Expect more agent-lifecycle features in AX (evaluation, experimentation, judging) plus continued investment in OpenInference as a shared trace standard to entrench its observability position.
AWS's ML blog has become an agent-pattern catalog built almost entirely on Bedrock.
This feed is AWS Machine Learning blog content, not a product changelog, and it reads as a steady stream of agentic-AI reference architectures. Nearly every recent post composes the same stack — Strands Agents, Bedrock, Bedrock Data Automation, AgentCore Runtime, and MCP servers — into a customer story or how-to. The one genuine release in the window is Agent-EvalKit, an open-source agent evaluation toolkit.
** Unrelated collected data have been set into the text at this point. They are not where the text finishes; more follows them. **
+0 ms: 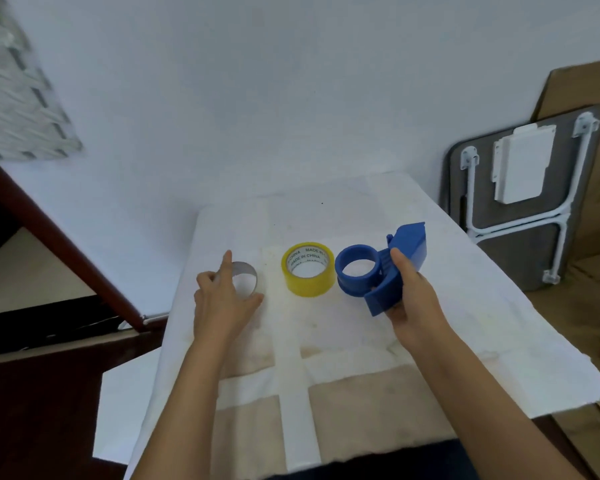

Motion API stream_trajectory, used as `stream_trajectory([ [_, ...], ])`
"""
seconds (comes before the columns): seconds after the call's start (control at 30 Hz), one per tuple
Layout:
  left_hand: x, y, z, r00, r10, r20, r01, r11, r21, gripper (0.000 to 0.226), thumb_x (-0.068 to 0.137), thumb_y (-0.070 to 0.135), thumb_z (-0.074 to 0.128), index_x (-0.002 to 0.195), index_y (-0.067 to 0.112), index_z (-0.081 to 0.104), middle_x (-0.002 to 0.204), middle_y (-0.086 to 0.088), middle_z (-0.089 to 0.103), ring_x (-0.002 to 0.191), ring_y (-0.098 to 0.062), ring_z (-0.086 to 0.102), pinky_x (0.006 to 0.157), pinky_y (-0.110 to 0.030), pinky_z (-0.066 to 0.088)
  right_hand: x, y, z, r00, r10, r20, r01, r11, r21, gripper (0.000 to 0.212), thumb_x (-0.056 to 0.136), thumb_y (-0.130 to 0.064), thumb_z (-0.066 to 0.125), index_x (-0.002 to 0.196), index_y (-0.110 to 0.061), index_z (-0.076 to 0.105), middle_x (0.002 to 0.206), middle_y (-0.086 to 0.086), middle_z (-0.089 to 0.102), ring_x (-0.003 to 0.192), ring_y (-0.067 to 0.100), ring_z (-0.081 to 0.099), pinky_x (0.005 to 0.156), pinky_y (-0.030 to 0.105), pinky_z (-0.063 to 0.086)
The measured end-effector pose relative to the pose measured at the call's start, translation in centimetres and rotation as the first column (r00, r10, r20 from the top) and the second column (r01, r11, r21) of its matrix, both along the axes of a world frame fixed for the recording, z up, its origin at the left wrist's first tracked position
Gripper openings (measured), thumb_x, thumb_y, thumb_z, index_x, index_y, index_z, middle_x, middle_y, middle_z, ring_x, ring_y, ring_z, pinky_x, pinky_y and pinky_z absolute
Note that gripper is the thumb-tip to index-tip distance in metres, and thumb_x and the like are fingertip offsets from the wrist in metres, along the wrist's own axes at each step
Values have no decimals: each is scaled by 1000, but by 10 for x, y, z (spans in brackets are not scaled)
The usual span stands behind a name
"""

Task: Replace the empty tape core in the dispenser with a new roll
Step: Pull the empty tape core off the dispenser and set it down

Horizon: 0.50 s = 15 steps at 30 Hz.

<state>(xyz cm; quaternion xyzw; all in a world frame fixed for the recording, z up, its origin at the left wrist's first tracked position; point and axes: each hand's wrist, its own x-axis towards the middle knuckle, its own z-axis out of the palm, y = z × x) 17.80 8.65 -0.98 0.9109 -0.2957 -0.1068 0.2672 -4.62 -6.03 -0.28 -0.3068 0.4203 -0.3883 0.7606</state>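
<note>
one tape roll (308,269), one empty core (246,279), one dispenser (381,271)

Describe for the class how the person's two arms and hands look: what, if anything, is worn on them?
Both forearms are bare as far as the picture's lower edge, with no sleeves in view. The left hand and the right hand wear no gloves. No watch, bracelet or ring can be seen on either.

Two bare forearms, no sleeves, no watch, no rings or bands visible. Left hand (222,296) and right hand (414,294) ungloved, nails short and unpainted. Dark clothing, perhaps navy, just showing at bottom edge between the arms.
</note>
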Motion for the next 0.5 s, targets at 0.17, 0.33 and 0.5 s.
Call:
stream_trajectory([
  [0.17, 8, -6, -12, 997, -57, -44, 58, 998, 36, 94, 84, 32, 70, 158, 37, 13, 155, -13, 26, 131, -41, 41, 105, -46, 37, 1, 3, 1, 999, 48, 0, -48, 998, -48, 22, 85, -39, 67, 106, -31, 68, 126, 7, 68, 100, 20, 65, 73, 33, 54],
  [0.33, 10, -2, -18, 996, -76, -48, 77, 997, 25, 92, 86, 40, 69, 158, 34, 12, 159, -9, 22, 136, -39, 39, 109, -47, 35, 1, 5, -2, 998, 63, -29, -65, 996, -63, 27, 83, -40, 68, 109, -30, 67, 127, 7, 67, 98, 19, 66, 72, 33, 54],
  [0.5, -10, -2, 5, 986, -95, 140, 120, 976, -182, 81, 89, 42, 65, 156, 33, 20, 165, -5, 13, 147, -29, 26, 115, -50, 29, -1, 6, -2, 993, 82, -79, -85, 996, -34, 50, 84, -40, 68, 126, -15, 58, 119, 7, 68, 95, 18, 67, 68, 32, 54],
])
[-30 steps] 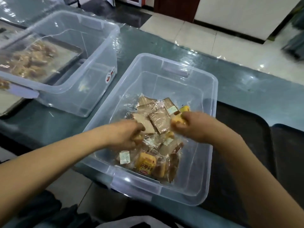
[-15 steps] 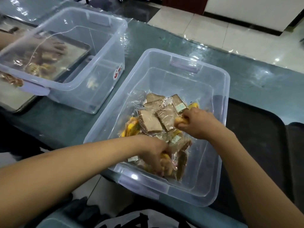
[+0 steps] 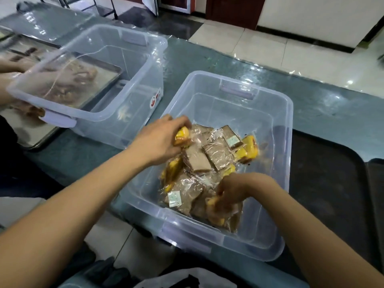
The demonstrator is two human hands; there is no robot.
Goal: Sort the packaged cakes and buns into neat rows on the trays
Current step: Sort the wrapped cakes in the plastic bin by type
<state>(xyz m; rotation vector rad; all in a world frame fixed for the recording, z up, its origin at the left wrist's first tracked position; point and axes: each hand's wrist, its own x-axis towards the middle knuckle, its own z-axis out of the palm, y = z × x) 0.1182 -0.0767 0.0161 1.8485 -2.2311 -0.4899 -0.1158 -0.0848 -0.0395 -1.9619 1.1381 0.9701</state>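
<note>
In the clear bin point(image 3: 270, 244), the left hand point(image 3: 160, 140) has lifted a yellow packet point(image 3: 182, 136).

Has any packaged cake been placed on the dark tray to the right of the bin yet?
No: the visible part of the dark tray is bare, and the packaged cakes all sit in the clear bin.

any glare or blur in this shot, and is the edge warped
Head view: glare streaks on the plastic-covered counter and tiled floor; the far clear bin is smeared by motion blur; the near clear bin stays fairly sharp; wide-angle bending curves the frame edges.
</note>
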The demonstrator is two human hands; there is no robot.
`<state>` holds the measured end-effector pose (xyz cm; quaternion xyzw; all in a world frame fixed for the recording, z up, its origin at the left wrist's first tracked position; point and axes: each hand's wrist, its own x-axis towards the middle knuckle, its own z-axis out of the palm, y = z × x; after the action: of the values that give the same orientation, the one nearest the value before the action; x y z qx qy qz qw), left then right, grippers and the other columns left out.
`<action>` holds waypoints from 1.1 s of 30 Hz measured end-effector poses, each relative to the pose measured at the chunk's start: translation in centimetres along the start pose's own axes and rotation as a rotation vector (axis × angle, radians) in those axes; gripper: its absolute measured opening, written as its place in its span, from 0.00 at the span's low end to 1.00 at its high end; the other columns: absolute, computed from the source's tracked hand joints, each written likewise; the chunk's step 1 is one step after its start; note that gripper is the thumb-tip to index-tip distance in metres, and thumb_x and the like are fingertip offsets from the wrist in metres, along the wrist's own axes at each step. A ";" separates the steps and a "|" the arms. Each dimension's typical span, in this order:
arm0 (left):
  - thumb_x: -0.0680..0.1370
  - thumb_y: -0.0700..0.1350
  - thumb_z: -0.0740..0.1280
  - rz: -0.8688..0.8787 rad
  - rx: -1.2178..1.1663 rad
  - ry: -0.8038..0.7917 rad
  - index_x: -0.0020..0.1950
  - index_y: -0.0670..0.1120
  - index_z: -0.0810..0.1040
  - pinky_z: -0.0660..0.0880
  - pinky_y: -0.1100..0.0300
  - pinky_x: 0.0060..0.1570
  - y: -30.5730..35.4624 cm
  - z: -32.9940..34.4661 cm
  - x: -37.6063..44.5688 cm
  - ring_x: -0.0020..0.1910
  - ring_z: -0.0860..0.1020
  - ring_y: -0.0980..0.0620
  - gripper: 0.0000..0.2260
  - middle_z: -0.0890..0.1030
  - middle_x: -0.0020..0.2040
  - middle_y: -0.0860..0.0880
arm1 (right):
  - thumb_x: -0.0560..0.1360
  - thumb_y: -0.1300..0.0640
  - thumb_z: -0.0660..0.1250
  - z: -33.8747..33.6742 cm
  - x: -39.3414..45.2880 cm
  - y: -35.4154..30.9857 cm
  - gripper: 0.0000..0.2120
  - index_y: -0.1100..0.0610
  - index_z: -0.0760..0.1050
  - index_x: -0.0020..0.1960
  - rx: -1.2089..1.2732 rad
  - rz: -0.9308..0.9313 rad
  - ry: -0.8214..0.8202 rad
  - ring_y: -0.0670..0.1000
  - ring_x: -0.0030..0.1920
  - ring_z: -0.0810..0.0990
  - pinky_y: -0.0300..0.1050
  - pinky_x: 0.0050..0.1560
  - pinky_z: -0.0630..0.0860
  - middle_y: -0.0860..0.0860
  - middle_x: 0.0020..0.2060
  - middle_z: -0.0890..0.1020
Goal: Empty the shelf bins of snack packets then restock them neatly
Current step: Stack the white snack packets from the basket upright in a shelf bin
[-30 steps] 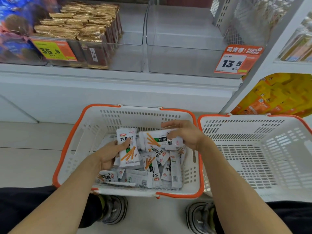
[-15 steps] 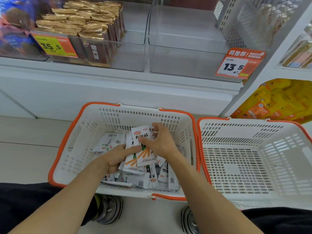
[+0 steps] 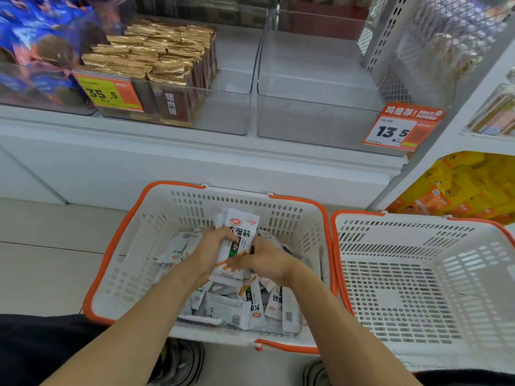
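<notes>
Head view: the left hand point(image 3: 207, 253) and the right hand point(image 3: 263, 263) both clamp their grip on a stack of white snack packets point(image 3: 239, 240). They hold it over the orange-rimmed basket point(image 3: 117, 246) with loose packets.

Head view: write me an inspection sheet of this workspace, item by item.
Surface: pale floor under a white shelf unit.
Job's things: white snack packets loose in the left basket; upright stack of packets gripped between both hands; clear bin above the 13.5 price tag holds nothing.
Clutter: right basket holds nothing.
Grippers: left hand and right hand both hold the stack.
Cables: nothing seen.
Surroundings: gold-wrapped packets in the neighbouring bin; yellow packets lower right.
</notes>
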<state>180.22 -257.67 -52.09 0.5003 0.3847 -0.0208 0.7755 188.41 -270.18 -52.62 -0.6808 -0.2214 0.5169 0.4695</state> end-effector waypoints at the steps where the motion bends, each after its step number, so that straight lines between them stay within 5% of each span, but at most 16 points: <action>1: 0.75 0.37 0.64 0.032 0.038 0.033 0.61 0.37 0.76 0.81 0.50 0.45 0.3 0.4 0.0 0.45 0.83 0.42 0.15 0.83 0.57 0.35 | 0.75 0.66 0.72 -0.3 -0.1 -0.2 0.15 0.56 0.79 0.60 -0.021 -0.022 0.023 0.52 0.54 0.84 0.47 0.57 0.81 0.52 0.53 0.85; 3: 0.73 0.38 0.68 0.114 0.116 0.057 0.61 0.39 0.71 0.79 0.53 0.48 1.4 1.4 -0.7 0.49 0.81 0.47 0.17 0.79 0.57 0.37 | 0.70 0.66 0.75 -1.1 -0.5 -1.0 0.19 0.57 0.80 0.60 -0.037 -0.054 0.089 0.54 0.55 0.85 0.55 0.61 0.80 0.53 0.53 0.86; 6: 0.74 0.35 0.69 0.303 0.338 0.010 0.50 0.46 0.72 0.73 0.70 0.38 4.5 3.3 -2.7 0.45 0.79 0.58 0.10 0.77 0.48 0.46 | 0.66 0.72 0.77 -2.7 -1.9 -2.9 0.21 0.60 0.81 0.56 -0.035 -0.179 0.166 0.53 0.51 0.86 0.49 0.52 0.83 0.53 0.49 0.87; 9: 0.64 0.51 0.72 0.382 0.499 -0.153 0.56 0.51 0.72 0.74 0.59 0.54 8.9 3.7 -4.6 0.59 0.77 0.52 0.23 0.78 0.57 0.48 | 0.64 0.77 0.76 -4.4 -3.3 -6.1 0.24 0.64 0.79 0.58 -0.011 -0.374 0.255 0.53 0.49 0.86 0.46 0.47 0.82 0.57 0.49 0.86; 12: 0.64 0.61 0.73 0.564 0.674 -0.285 0.68 0.57 0.68 0.69 0.55 0.66 13.8 2.6 -5.8 0.69 0.71 0.59 0.34 0.75 0.66 0.57 | 0.66 0.80 0.74 -5.7 -5.0 -10.6 0.25 0.72 0.74 0.61 0.001 -0.654 0.405 0.51 0.51 0.85 0.41 0.50 0.81 0.60 0.51 0.85; 14: 0.71 0.59 0.74 0.805 0.780 -0.124 0.71 0.57 0.67 0.67 0.62 0.66 17.4 2.3 -5.8 0.67 0.70 0.65 0.31 0.73 0.67 0.60 | 0.66 0.74 0.78 -7.7 -6.0 -14.0 0.23 0.70 0.77 0.59 -0.105 -0.850 0.561 0.46 0.54 0.85 0.37 0.54 0.78 0.53 0.50 0.86; 17: 0.73 0.52 0.76 1.044 0.889 0.221 0.74 0.50 0.66 0.69 0.60 0.67 22.0 2.5 -2.9 0.64 0.71 0.59 0.33 0.73 0.67 0.55 | 0.67 0.64 0.81 -11.3 -6.4 -19.2 0.25 0.66 0.77 0.60 -0.294 -0.988 0.762 0.46 0.57 0.83 0.42 0.60 0.79 0.52 0.53 0.85; 21: 0.67 0.63 0.77 0.987 1.194 0.220 0.81 0.47 0.52 0.67 0.47 0.72 24.9 4.1 1.7 0.74 0.68 0.47 0.52 0.67 0.77 0.47 | 0.67 0.60 0.82 -16.3 -3.9 -23.8 0.30 0.61 0.74 0.65 -0.570 -0.827 0.796 0.36 0.54 0.81 0.32 0.56 0.76 0.45 0.54 0.83; 24: 0.66 0.72 0.71 0.999 1.411 0.238 0.80 0.51 0.52 0.75 0.48 0.63 24.4 5.2 4.0 0.64 0.77 0.45 0.51 0.77 0.68 0.48 | 0.61 0.54 0.84 -19.7 -0.8 -25.3 0.35 0.52 0.76 0.65 -0.722 -0.567 0.827 0.43 0.56 0.81 0.46 0.60 0.79 0.41 0.54 0.83; 27: 0.70 0.74 0.65 1.166 1.562 0.425 0.79 0.51 0.51 0.74 0.52 0.57 23.1 5.4 5.7 0.49 0.81 0.46 0.47 0.82 0.49 0.52 | 0.62 0.67 0.83 -22.2 2.7 -26.4 0.31 0.56 0.78 0.62 -0.561 -0.371 0.795 0.48 0.46 0.84 0.51 0.52 0.84 0.45 0.45 0.84; 33: 0.72 0.73 0.57 1.242 1.520 0.471 0.80 0.50 0.51 0.72 0.56 0.55 22.8 5.2 6.5 0.43 0.80 0.51 0.44 0.80 0.41 0.55 | 0.65 0.72 0.79 -23.3 11.4 -29.8 0.16 0.60 0.76 0.45 -0.278 -0.248 0.747 0.49 0.42 0.79 0.40 0.42 0.77 0.51 0.40 0.81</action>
<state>197.33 -248.12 -37.72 0.9650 0.0844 0.2464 0.0289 219.28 -257.01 -31.80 -0.8465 -0.1838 0.1392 0.4798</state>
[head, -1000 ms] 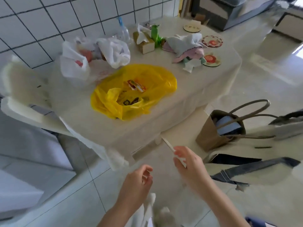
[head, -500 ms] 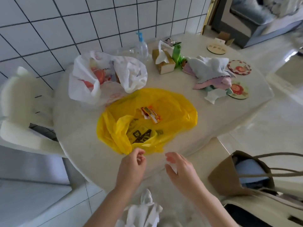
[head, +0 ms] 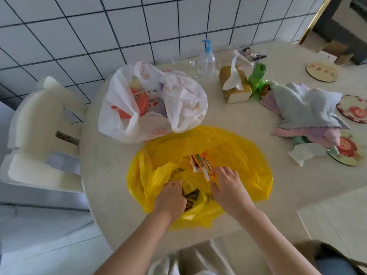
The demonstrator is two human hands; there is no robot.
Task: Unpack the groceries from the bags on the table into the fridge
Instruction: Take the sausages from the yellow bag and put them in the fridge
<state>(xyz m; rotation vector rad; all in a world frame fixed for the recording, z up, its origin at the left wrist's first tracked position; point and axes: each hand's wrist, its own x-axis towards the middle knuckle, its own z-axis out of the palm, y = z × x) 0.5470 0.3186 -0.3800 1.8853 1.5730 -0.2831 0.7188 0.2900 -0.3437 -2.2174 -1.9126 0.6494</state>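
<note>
A yellow plastic bag (head: 234, 155) lies open and nearly flat on the round beige table (head: 111, 175), close to me. An orange snack packet (head: 205, 165) shows in its mouth. My left hand (head: 170, 197) has its fingers curled on the bag's near rim. My right hand (head: 228, 187) rests on the bag with fingers spread, fingertips touching the packet's near end. Behind it a white plastic bag (head: 184, 102) stands open, with a round orange-red pack (head: 139, 100) and other groceries inside. No fridge is in view.
Along the tiled wall stand a pump bottle (head: 206, 60), a tissue box (head: 236, 90) and a green roll (head: 257, 76). Folded cloths (head: 303, 108) and round coasters (head: 353, 111) lie to the right. A white chair (head: 35, 135) is tucked in at the left.
I have stepped up to the table and both hands moved forward from below its edge onto the yellow bag. The left hand has closed on its rim.
</note>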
AWS is using the blog to standardize a house pattern for building agents on its own primitives, with document processing and meeting/BI assistants as the recurring demos. Tooling for the unglamorous parts — evaluation via Agent-EvalKit and kernel optimization via Neuron Agentic Development — is starting to appear alongside the showcases. The direction is toward making Bedrock the default substrate teams reach for when wiring agents to enterprise systems.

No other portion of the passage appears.